Ok , if this topic has been covered before i appologize but i need your opinions, my current setup is .. hehe dont laugh ..
stock struts&shocks and Sprint springs.

The reason why i got the Sprint springs was cause they lowered a lot ( front and back 2" drop) , my mistake i know that but anyway, i might be getting KYBs GR-2 for front and the back and was thinking of swapping the springs at the same time. 
I pretty much narrowed it down to two choices at the moment , considering my budget. It is either:

TEIN Springs: 
front: - 2.4"
back: - 1.1"

or 
Arospeed Coilovers:
front & back adjustable between 0" - 4".

I got the alligment done about a year ago and the guy told me to get a camber kit, so i did, now.. .if i use TEIN springs at the drop is 2.4" in the front, should i get a new camber kit?

I appreciate any help anybody can provide.


----------



## 7875 (Apr 3, 2003)

Go to our forums Suspension & Brakes section and check out the stickies, there are tons of info (especially for our B14s) on all types of springs/struts/shocks/coilovers/etc. 

IMO, you should have saved up and just got the Teins in the first place.


----------



## B14_Stealth (Aug 14, 2003)

[redacted] said:


> Go to our forums Suspension & Brakes section and check out the stickies, there are tons of info (especially for our B14s) on all types of springs/struts/shocks/coilovers/etc.
> 
> IMO, you should have saved up and just got the Teins in the first place.


hehe, yea i know but back 2 years ago they were expensive 
well thanks for the info


----------



## B14_Stealth (Aug 14, 2003)

ok i found a thread about the coilover setups, so Arospeed coilovers are crap according to the post
http://www.nissanforums.com/showthread.php?t=51259

..so how are the TEIN springs, pretty good right?
Would i have to change the camber kit if i wanted to install those since the front is 0.4" more lower than my Sprint Springs

here are the springs that im talking about
http://cgi.ebay.com/ebaymotors/ws/e...&item=2481304471&sspagename=STRK:MEWA:IT&rd=1


----------



## jeffinbham (Nov 1, 2003)

for the love of god, do not get the gr-2's. just save your money and do it right, there is plenty of info about the best suspension setups for different applications on the b14.


----------



## B14_Stealth (Aug 14, 2003)

my friend had GR-2s and they were fine on his B14, also ive read few threads last night and Ive seen KYBs GR-2s mentioned in the good way. Would it make a difference if i got the AGXs?


----------



## Token Moron (Mar 28, 2003)

B14_Stealth said:


> my friend had GR-2s and they were fine on his B14, also ive read few threads last night and Ive seen KYBs GR-2s mentioned in the good way. Would it make a difference if i got the AGXs?
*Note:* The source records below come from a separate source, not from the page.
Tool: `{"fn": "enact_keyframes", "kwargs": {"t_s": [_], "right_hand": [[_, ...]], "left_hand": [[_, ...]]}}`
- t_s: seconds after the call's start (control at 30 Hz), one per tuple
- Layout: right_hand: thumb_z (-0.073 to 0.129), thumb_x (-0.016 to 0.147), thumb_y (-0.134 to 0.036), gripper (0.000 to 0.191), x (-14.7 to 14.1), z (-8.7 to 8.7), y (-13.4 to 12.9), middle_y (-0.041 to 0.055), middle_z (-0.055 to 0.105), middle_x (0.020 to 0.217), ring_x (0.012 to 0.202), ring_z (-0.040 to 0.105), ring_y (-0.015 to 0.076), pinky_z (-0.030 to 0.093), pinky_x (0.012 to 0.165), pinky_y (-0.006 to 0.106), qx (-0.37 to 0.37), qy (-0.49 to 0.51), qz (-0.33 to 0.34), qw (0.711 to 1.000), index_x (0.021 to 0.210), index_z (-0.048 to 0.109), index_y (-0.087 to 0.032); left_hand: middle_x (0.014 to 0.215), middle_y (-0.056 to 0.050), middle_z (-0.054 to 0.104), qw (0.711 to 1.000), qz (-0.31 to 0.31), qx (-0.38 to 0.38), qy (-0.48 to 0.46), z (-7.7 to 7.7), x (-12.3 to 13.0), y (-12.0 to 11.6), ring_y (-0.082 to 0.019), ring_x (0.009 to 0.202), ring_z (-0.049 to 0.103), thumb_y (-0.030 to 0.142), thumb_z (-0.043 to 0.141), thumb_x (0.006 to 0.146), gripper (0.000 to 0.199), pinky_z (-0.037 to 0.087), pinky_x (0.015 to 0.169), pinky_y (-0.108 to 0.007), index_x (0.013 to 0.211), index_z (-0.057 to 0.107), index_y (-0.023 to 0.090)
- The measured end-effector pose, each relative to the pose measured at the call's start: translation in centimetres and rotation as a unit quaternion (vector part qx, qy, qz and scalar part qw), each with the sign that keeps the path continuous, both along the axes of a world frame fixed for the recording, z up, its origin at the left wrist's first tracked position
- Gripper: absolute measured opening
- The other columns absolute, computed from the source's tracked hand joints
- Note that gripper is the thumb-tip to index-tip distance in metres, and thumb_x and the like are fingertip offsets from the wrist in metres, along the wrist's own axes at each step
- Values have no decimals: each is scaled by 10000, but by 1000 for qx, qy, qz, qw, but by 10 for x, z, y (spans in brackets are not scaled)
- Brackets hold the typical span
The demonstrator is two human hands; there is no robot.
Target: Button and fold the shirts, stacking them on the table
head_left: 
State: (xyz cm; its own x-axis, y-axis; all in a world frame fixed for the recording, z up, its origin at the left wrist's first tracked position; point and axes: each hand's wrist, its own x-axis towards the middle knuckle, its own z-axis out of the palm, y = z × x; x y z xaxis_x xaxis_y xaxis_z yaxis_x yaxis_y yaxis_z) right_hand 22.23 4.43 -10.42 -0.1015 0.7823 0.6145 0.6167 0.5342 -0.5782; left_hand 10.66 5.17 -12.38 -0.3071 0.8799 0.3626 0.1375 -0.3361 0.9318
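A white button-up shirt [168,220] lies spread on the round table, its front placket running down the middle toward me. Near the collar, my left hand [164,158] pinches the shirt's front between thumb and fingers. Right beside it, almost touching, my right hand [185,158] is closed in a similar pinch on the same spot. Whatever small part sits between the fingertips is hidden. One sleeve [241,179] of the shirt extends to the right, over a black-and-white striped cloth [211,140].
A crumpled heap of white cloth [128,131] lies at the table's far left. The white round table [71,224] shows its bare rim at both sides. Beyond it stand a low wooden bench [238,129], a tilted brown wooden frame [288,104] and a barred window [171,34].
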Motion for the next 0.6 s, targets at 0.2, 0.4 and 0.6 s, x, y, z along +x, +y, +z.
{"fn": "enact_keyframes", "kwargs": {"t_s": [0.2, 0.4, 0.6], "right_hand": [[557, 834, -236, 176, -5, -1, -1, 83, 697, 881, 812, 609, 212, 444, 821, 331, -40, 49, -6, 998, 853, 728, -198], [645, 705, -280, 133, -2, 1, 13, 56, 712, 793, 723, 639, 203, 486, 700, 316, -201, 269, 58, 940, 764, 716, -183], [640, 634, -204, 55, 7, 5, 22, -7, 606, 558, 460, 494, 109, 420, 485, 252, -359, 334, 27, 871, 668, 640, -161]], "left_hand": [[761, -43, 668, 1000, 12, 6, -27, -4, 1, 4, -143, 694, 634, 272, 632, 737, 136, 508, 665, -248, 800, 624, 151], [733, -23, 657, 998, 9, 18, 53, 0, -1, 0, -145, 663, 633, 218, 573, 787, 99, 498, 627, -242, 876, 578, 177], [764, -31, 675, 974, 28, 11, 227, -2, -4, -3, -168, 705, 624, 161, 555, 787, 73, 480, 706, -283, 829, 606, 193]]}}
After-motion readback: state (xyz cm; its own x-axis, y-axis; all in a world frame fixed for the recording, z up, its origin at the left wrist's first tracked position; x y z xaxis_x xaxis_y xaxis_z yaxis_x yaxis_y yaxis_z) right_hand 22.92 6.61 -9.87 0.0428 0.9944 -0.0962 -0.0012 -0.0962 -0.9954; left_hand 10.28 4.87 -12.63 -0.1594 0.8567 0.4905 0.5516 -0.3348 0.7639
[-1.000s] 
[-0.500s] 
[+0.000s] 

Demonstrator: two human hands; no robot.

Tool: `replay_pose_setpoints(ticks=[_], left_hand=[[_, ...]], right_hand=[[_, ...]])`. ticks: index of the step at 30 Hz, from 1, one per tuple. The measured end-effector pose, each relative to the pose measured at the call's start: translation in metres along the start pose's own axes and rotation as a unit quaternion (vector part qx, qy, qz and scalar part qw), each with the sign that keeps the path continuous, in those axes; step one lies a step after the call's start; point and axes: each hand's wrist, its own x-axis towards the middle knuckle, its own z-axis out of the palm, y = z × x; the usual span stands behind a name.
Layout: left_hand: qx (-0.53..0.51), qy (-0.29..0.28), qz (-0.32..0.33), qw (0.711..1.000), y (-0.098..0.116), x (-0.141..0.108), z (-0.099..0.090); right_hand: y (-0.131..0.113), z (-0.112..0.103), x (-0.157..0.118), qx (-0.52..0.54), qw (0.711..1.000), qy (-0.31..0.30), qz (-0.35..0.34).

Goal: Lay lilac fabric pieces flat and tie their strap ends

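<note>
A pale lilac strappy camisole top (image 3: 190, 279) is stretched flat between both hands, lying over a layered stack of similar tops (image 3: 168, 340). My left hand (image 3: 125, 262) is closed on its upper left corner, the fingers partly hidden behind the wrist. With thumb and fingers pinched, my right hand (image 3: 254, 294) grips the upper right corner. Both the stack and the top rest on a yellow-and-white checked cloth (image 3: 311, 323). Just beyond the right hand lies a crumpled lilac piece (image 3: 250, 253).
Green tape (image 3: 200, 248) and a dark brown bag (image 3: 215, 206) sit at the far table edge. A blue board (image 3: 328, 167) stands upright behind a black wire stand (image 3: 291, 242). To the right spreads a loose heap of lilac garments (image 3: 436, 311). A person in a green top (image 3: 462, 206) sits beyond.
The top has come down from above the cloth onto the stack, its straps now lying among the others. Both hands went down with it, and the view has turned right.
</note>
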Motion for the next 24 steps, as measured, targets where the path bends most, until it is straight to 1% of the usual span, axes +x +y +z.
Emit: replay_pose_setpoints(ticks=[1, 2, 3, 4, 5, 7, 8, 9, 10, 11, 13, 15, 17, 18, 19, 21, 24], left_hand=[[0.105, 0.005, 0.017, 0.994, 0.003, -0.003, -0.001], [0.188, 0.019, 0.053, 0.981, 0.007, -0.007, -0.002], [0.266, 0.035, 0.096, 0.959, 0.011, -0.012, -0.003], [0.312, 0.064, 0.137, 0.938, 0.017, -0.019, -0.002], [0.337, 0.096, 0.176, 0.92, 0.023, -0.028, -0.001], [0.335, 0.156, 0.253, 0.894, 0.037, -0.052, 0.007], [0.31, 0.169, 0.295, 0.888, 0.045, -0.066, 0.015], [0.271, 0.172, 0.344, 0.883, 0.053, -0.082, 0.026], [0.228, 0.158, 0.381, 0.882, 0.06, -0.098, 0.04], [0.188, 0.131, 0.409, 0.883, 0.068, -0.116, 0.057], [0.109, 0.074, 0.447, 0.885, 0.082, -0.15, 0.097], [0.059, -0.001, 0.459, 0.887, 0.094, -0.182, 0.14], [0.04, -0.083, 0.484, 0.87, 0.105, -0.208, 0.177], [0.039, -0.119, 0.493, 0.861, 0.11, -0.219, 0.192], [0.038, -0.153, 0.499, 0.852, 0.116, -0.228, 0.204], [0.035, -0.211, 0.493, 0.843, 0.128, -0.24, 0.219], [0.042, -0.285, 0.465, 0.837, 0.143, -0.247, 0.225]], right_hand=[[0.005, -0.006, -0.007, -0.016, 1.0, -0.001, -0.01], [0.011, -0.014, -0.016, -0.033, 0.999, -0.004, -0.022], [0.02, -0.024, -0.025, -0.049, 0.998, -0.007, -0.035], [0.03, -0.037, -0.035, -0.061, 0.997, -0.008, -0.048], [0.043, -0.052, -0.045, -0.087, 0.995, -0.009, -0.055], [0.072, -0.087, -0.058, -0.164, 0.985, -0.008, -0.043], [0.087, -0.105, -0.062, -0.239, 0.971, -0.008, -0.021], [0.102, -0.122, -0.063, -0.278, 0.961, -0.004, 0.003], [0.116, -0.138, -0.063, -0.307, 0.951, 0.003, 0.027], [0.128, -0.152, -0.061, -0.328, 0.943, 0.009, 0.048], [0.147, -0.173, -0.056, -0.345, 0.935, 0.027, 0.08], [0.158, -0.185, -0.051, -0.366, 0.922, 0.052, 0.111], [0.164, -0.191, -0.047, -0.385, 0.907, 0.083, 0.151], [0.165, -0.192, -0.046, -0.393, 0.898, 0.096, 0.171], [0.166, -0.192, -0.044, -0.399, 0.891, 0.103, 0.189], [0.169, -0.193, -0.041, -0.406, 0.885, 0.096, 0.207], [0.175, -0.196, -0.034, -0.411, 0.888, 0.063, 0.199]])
u really need to do some research, because u obviously dont know that GR-2's are not performance!! they are just OEM replacements. AGX's are designed for shortening which is what u want. Dont even consider Arospeed coilovers, theres a reason they cost 80$!  Want a good setup? get AGX shocks/struts and ground control coilovers...good setup for relatively cheap


----------



## B14_Stealth (Aug 14, 2003)

i know about Arospeed coilovers , i found out about them last night


----------